His solution is included in this repository at src/lisp/main.lisp as a baseline for performance measurements (see benchmark.sh).

Structure of this repository

The solution I first came up with is in src/java/Main.java.

Later, I ported Norvig's Lisp solution to Java (src/java/Main2.java) and Rust (src/rust/phone_encoder/src/main.rs).

In order to be able to benchmark the programs, I created a few utilities in Java and Rust:

To run the benchmarks, a shell script, benchmark.sh, is used.

Compiling and running

Requirements

The benchmarks currently require the following tools:

  • Java 16+.
  • Rust and Cargo (tested with rustc 1.53.0 (53cb7b09b 2021-06-17)).
  • SBCL, Steel Bank Common Lisp compiler.

Java

Run this command to compile the Java solutions:

$ javac src/java/*.java -d build

To compile the utilities, run:

$ javac src/java/util/*.java -d build

Rust

Compile the Rust solution:

$ cd src/rust/phone_encoder
$ cargo build --release

Compile the Benchmark runner:

$ cd src/rust/benchmark_runner
$ cargo build --release

Lisp

No compilation is required.

Running

Java

$ java -cp build Main dictionary.txt input.txt

For all programs, you can use the smaller dictionary at tests/words.txt and input file tests/numbers.txt to print just a few results.

Rust

$ cp src/rust/phone_encoder/target/release/phone_encoder .
$ ./phone_encoder dictionary.txt input.txt

Lisp

$ sbcl --script src/lisp/main.lisp dictionary.txt input.txt

Testing

To verify that your program works correctly execute it with arguments dictionary.txt input.txt, piping its output to a file, say prog_out.txt, then run:

$ diff -q <(sort prog_out.txt) <(sort output.txt)
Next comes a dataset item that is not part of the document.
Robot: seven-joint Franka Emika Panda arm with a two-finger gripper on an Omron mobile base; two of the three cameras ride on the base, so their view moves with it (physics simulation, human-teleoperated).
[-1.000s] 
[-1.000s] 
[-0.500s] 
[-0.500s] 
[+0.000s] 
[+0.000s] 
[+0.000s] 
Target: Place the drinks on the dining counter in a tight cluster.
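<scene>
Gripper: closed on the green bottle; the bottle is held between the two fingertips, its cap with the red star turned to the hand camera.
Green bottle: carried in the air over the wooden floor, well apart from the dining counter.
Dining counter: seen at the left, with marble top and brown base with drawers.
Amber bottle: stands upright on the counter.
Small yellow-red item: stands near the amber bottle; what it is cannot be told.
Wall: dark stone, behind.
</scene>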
If diff exits with 0 and does not print anything, your program is good.

The benchmarks generate input files of different sizes by running my Java utility. If you want to try your solution with larger inputs, try this, for example, to generate 50,000 random phone numbers:

$ java -cp build/util util.GeneratePhoneNumbers 50000 > phones_50_000.txt

To partially check your solution works with the larger inputs (the checker cannot guarantee that the digit-substitution algorithm is perfectly correct), run my Java utility as follows:

$ java -cp build/util util.OutputChecker dictionary.txt program_output.txt

Benchmarks

I've published the benchmarks results on a Google Docs Spreadsheet.

To run it yourself, checkout this repository and run:

See the requirements above first.

./benchmark.sh

Adding a new program to the benchmarks

I don't currently intend to accept pull requests to this repository because I used the programs in this repository on an article I wrote on my website and I don't want it to become stale.

However, feel free to fork it and modify it as you see fit!

  1. Add your program to the appropriate folder under src/lang/ (e.g. src/lisp/main.lisp).
  2. If it requires a new compiler, update README.md's Requirements section.
  3. Edit benchmark.sh as follows:
    • if it requires compilation, add the compilation command after the echo "Compiling Rust sources" block.
    • add the command to run your program to the COMMANDS array.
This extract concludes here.